# **TMDB MOVIE DATA ANALYSIS USING PYSPARK**

This project extracts movie data from the TMDB API, cleans and preprocesses the dataset, and performs in-depth exploratory data analysis. The goal is to uncover meaningful insights, identify trends, and support data-driven decision-making based on movie performance, audience behavior, and industry patterns.

## **IMPORTS LIBRARIES**

In [1]:
#Import os and sys
import os
import sys 
from pathlib import Path
import ast
import pandas as pd
import numpy as np

#Spark imports
from pyspark.sql import SparkSession
from pyspark.sql import functions as F
from pyspark.sql.types import *

sys.path

#Imports loadEnv from config module
from config.config import loadEnv, getURL, create_retry

#Imports extractDataFromAPI from the extract data module
from Data_Extraction.extractData import extractDataFromAPI
from Data_Cleaning.removeColumns import dropColumns
from Data_Cleaning.convertArray import separateArrayColumn

## **PYSPARK CONFIGUARTION**

In [2]:
"""
    Adaptive Query Execution (AQE): Dynamically optimizes query plans at runtime
    Coalesce Partitions: Reduces number of partitions for small datasets automatically

"""
spark = (
    SparkSession.builder
    .appName("TMDB Movie Data Analysis")
    .master("local[*]")
    .config("spark.sql.adaptive.enabled", "true") 
    .config("spark.sql.adaptive.coalescePartitions.enabled", "true")
    .getOrCreate()
)

# Set display options for better debugging
#Eager Eval: Shows DataFrames nicely in notebooks (like Pandas)
spark.conf.set("spark.sql.repl.eagerEval.enabled", True)
spark.conf.set("spark.sql.repl.eagerEval.maxNumRows", 10)

print("Spark Session Configured Sucessfully")


Spark Session Configured Sucessfully


## **DATA EXTRACTION**

In [3]:
"""

movie_ids = [0, 299534,19995,140607,299536,597,135397, 420818, 24428, 168259, 99861,
                    284054, 12445, 181808, 330457, 351286, 109445, 321612, 260513] 

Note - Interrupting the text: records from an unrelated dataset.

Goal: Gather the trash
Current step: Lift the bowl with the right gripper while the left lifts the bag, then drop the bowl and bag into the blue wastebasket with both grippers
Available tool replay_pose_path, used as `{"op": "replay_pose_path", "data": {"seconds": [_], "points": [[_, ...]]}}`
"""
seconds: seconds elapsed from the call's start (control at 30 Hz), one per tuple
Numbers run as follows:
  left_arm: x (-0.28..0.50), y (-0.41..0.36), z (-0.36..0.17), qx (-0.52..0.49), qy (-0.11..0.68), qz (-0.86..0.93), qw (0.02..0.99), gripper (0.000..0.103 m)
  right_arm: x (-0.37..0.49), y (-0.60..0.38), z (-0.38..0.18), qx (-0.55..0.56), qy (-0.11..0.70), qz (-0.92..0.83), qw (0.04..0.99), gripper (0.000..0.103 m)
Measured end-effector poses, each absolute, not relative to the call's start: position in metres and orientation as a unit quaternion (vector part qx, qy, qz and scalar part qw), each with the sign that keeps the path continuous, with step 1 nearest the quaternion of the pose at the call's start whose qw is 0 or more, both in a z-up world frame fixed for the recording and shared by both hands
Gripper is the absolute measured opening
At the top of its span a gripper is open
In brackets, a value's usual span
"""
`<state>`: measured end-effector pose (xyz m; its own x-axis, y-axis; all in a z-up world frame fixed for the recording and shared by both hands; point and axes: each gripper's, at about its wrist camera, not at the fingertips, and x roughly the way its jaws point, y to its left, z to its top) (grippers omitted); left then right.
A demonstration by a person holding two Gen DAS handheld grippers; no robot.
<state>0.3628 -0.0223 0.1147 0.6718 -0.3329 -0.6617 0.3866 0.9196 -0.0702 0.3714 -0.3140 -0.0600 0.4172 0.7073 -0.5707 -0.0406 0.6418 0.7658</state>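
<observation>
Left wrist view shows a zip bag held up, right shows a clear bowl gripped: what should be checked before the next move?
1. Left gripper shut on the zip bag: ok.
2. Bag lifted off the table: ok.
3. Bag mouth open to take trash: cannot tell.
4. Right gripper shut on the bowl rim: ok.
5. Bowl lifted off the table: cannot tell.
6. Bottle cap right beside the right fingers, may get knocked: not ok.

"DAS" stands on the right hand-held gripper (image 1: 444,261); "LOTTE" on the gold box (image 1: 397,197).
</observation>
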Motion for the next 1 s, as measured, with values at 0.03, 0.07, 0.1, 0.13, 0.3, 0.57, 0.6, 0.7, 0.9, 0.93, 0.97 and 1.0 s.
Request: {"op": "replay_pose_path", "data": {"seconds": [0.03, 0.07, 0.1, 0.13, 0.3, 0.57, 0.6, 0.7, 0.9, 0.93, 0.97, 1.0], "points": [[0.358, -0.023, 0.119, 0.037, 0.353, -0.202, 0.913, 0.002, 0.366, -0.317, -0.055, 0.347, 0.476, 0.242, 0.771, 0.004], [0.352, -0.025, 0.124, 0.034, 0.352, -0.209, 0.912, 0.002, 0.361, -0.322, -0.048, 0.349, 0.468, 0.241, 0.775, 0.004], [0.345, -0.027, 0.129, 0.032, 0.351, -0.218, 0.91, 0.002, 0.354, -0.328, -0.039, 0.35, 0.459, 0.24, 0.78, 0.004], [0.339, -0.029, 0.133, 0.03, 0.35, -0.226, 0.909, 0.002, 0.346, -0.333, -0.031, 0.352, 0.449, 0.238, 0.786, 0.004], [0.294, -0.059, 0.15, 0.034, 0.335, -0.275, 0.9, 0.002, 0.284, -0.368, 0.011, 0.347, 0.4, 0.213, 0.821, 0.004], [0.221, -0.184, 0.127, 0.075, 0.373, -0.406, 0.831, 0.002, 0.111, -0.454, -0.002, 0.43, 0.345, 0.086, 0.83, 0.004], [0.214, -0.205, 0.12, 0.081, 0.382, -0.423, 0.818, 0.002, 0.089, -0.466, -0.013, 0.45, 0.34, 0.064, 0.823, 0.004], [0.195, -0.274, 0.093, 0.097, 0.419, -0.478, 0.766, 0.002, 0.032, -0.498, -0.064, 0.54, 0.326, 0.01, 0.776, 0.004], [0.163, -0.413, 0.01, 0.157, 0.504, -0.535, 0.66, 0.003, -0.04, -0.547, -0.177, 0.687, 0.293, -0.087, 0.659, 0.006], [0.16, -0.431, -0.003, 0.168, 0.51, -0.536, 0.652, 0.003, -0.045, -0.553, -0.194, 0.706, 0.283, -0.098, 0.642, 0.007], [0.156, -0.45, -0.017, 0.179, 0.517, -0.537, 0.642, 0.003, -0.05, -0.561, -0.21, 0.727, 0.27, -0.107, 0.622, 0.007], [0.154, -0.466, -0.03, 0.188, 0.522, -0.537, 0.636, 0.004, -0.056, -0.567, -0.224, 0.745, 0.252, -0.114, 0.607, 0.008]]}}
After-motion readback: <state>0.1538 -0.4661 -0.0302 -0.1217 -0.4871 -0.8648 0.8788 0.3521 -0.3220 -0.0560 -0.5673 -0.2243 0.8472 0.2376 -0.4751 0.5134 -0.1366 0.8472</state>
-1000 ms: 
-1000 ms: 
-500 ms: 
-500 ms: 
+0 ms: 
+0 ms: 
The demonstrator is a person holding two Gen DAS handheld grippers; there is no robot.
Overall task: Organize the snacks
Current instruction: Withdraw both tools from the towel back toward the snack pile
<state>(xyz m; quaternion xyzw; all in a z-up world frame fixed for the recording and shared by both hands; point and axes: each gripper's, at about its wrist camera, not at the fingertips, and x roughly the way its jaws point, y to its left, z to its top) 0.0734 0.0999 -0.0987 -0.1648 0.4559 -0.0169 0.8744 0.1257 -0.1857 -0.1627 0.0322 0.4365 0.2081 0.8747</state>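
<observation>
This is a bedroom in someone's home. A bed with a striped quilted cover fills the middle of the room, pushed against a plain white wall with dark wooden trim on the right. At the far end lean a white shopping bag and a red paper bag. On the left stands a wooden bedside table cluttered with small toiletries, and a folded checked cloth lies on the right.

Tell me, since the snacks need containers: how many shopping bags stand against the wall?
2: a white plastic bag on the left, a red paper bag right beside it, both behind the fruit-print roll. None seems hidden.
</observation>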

API_KEY = loadEnv(fileName="API_KEY")

url = getURL()

session = create_retry()

extractDataFromAPI(session = session, url = url, API_KEY = API_KEY, movie_ids=movie_ids)

"""


'\n\nmovie_ids = [0, 299534,19995,140607,299536,597,135397, 420818, 24428, 168259, 99861,\n                    284054, 12445, 181808, 330457, 351286, 109445, 321612, 260513] \n\nAPI_KEY = loadEnv(fileName="API_KEY")\n\nurl = getURL()\n\nsession = create_retry()\n\nextractDataFromAPI(session = session, url = url, API_KEY = API_KEY, movie_ids=movie_ids)\n\n'

## **EXPLORATORY DATA ANALYSIS**

### **READS THE CSV FILE**

In [4]:
#Reads the csv file
movie_data = (
    spark.read
    .option("header", "true")
    .option("inferSchema", "true")
    .json("../data/movieData.json")
)


### **INSPECTS DATA**

In [5]:
# Verifies the data is loaded
print("Initial Data Overview \n")
print(f"Total Records: {movie_data.count()}")
print(f"Total Columns: {len(movie_data.columns)}")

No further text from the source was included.